For the time being, our Dark Skies are still protected. But new development threatens it, despite our effort to buffer our views from adjacent light pollution by acquiring a large track of adjacent land and placing it into conservation. Even as we sheppard more land into a public land trust, with our neighbors, low cloud cover over the opposite side of the Hudson, would reflect so much indirect artificial light 15 miles away, that our dark skies were becoming illusive. Desperate measures are needed in desperate situations: we needed to save our dark skies. Dark surroundings and the moon reflected in the stream, were one of the few attributes we could attach to this weekend house, so it now became a matter of preserving our modest investment.

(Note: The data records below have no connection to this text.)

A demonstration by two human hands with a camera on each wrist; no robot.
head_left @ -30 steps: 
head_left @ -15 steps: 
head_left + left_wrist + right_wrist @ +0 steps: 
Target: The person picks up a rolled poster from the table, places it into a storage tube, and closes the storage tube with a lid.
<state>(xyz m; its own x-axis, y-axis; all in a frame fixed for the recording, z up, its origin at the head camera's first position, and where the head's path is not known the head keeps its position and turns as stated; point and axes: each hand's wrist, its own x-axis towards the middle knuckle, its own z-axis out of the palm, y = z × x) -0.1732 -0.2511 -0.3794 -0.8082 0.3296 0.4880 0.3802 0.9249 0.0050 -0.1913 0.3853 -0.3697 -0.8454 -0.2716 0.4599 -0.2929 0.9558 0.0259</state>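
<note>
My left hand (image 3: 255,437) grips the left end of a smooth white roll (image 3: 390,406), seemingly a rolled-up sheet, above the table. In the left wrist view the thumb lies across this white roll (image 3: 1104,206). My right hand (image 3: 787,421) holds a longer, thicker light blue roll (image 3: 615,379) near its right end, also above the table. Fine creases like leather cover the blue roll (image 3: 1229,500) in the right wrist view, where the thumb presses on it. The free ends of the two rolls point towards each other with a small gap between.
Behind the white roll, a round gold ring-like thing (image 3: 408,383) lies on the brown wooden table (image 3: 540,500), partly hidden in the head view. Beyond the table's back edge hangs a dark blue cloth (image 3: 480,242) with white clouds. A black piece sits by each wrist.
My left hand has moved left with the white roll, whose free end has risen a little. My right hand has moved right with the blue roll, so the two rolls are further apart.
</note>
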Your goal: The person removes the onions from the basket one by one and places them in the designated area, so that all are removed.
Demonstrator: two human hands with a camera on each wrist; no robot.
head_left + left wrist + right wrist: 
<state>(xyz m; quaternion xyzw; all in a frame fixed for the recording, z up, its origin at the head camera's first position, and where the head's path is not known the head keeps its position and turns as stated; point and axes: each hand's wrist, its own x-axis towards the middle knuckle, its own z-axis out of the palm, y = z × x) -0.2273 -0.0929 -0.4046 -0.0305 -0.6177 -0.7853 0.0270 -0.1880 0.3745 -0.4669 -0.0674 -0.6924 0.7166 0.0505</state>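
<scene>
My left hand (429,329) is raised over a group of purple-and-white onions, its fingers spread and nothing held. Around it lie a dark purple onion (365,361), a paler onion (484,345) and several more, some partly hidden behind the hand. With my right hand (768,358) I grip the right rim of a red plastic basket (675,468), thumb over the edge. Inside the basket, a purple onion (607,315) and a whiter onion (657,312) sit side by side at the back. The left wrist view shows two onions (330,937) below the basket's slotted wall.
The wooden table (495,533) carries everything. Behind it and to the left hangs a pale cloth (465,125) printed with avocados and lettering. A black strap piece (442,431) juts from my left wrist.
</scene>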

It was also an opportunity to make good on our word - to contribute to saving Dark Skies - where public awareness and resources are in short supply. Our day-jobs, designing glare-proof street lighting and low-energy buildings in urban settings, needed a more immediate pendant closer to home. We looked, then, to make our own suggestions to the local town trustees to improve night lighting, at the railroad crossing, on the waterfront - making modeling simulations and mock-ups to demonstrate how we could reduce visual glare and once again not only see the sky, but our nightscape.
With the simplest of terms on the subjective effects of dark-light contrast, luminance and luminance, on fine optics, low visible glare, on reducing harsh contrasts at the water's edge, safety by seeing one's surroundings in graduated shadows, on saving on money and maintenance, we got their ears.
We promised less energy dispensed per lumen distributed, and we would prove it with lighting diagrams. With the darkened mountain as its backdrop along the river's edge, the lighting would be only a suggested presence, we said, providing a uniform hallow of light on the ground, nothing reaching above our eye sight, no stray light to the sky. Gone would be the light source that attracts our eye in a sea of darkness.
The lighting we are now implementing on the waterfront, and on a nearby railroad bridge over the Hudson provides a new visual relief: our gaze can now see beyond the light source itself and unifies our perception of the landscape. It strikes a delicate balance between presence and absence: optically the nighttime lighting subverts its own presence. The sky is better on account of it.